Here at Beanie Designs, we have a soft spot for premature babies. You’ll be hearing later about some of our initiatives for preemies, but in the meantime I’m going to write about my own experience.
My first son came 4 weeks early. Though he didn’t need any interventions after his birth, this second pregnancy has brought the concern that the new baby may be born even earlier.
Doctors still don’t know what causes premature birth in most pregnancies, so early on my doctors recommended I take a progesterone supplement. (A study has shown progesterone may help in some cases.)
I’m at 32 weeks now. After learning more about what premature birth can mean for a baby, every week that passes feels like a victory.
But just a few days ago, it was discovered that I have cholestasis – a rare condition affecting only 1 in 1000 pregnant women here in the U.S. While the condition goes away soon after the baby is out, many babies born to mothers with this condition are born prematurely.
And if the baby hasn’t made an appearance of his own accord by 38 weeks, doctors will schedule an induction. The reasons for an early induction are chilling. Sometimes the baby is removed as early as 36 weeks if there are complications such as the early presence of meconium.
First, let me tell you a little more about how this rare condition works. Your liver produces bile acids, which are then used by your gall bladder to help with digestion. Cholestasis results when the flow of bile acids is interrupted. In pregnant women, this can be caused by the high levels of hormones estrogen and progesterone (I know! I was taking EXTRA of that!) The liver still produces the bile acids, but they can’t get to the gall bladder, so they build up in the liver and then eventually enter your bloodstream.

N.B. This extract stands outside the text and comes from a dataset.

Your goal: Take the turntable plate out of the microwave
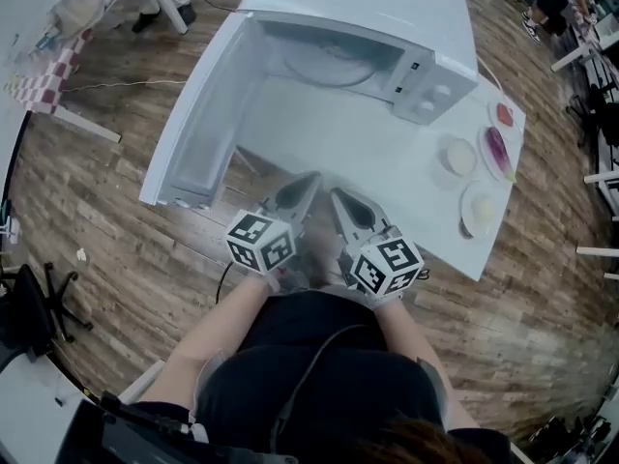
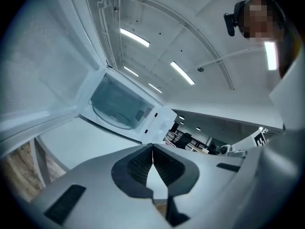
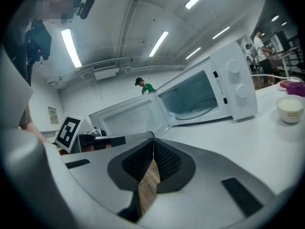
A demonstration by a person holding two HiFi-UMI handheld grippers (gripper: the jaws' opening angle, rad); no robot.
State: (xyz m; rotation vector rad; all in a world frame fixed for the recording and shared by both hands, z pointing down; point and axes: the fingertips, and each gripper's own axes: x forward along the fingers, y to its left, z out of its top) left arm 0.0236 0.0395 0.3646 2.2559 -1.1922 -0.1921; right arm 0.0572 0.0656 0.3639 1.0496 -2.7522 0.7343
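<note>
Door [image 1: 205, 114] of the microwave [image 1: 387, 22] stands wide open at the left of the head view. The cavity is exposed and nothing blocks the way in. Plate [image 1: 327, 66] lies flat on the cavity floor in the upper centre of that frame, untouched (it is clear, so it reads only as a pale ring).

Left gripper [image 1: 311, 178] and right gripper [image 1: 337, 194] are side by side in the lower centre. Their tips are just over the near edge of the table [image 1: 387, 172], and both point up-frame at the opening. Judgement: this is an approach posture, with both tools lined up on the cavity ahead of a reach in.

Left fingers [image 2: 139, 163] are closed pad to pad with nothing between them. Right fingers [image 3: 166, 160] are likewise closed and empty (only floor shows through the gap below the pads). Judgement: they must part before the plate's rim can be gripped.

The plate is well apart from the fingers and ahead of both tips.
- Left gripper view: the plate [image 2: 116, 112] sits up and left of the tips.
- Right gripper view: the plate [image 3: 198, 111] sits up and right of the tips.

Only table surface lies between. Dishes [image 1: 462, 158] at the table's right edge stand off the line of reach.
</note>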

For most moms-to-be with cholestasis, this manifests in a super crazy itching sensation, particularly on the hands and feet. The intensity increases dramatically at night, making many moms with cholestasis severely sleep deprived and unable to function well during the day.
However, despite my discomfort, the scary part is this (from AmericanPregnancy.org):
“How will the baby be affected if the mother is diagnosed with Cholestasis?
Cholestasis may increase the risks for fetal distress, preterm birth, or stillbirth. A developing baby relies on the mother’s liver to remove bile acids from the blood; therefore, the elevated levels of maternal bile cause stress on the baby’s liver. Women with cholestasis should be monitored closely and serious consideration should be given to inducing labor once the baby’s lungs have reached maturity.”
I’ve been feeling the itching grow worse over the last 4 nights, to the point where I’ve asked my doctor for the medicine that helps reduce the bile and relieve the itching. It’s called ursodeoxycholic acid, and it’s basically another bile acid that helps regulate the buildup in your system.
The urso can also help prevent the dangers to the baby, since it will usually bring the level of bile in the bloodstream down.
I’m still waiting on the results of the blood tests to measure bile levels in my blood. But since it takes nearly a week to get the results back, my doctor feels that depending on the tests is not a reliable option. The bile acid in my system can spike with no warning in the meantime. And as the pregnancy progresses, the risk to the baby also increases.
Even though this condition is quite rare, I think it’s one more reason to pay close attention to all the things you notice about your body when pregnant. At my checkups, the nurses routinely asked about swelling and headaches, checked my weight, blood pressure and looked for protein, etc. Everything always checked out fine.
I causally mentioned the itching to my doctor when it was just reaching the point of annoyance, and I am so fortunate she knew of this condition. Since it’s quite rare, many doctors brush it off as the normal sort of itching that goes along with pregnancy.
There’s a lesson to be learned here. Ladies, don’t be afraid to bring up anything odd you notice during your pregnancy with your doctor, even if it’s not one of the routine questions at your checkup! Looking back, I had a milder itching on my hands towards the end of my first pregnancy, but It went away after, so I didn’t think twice. Now I wish I had paid better attention.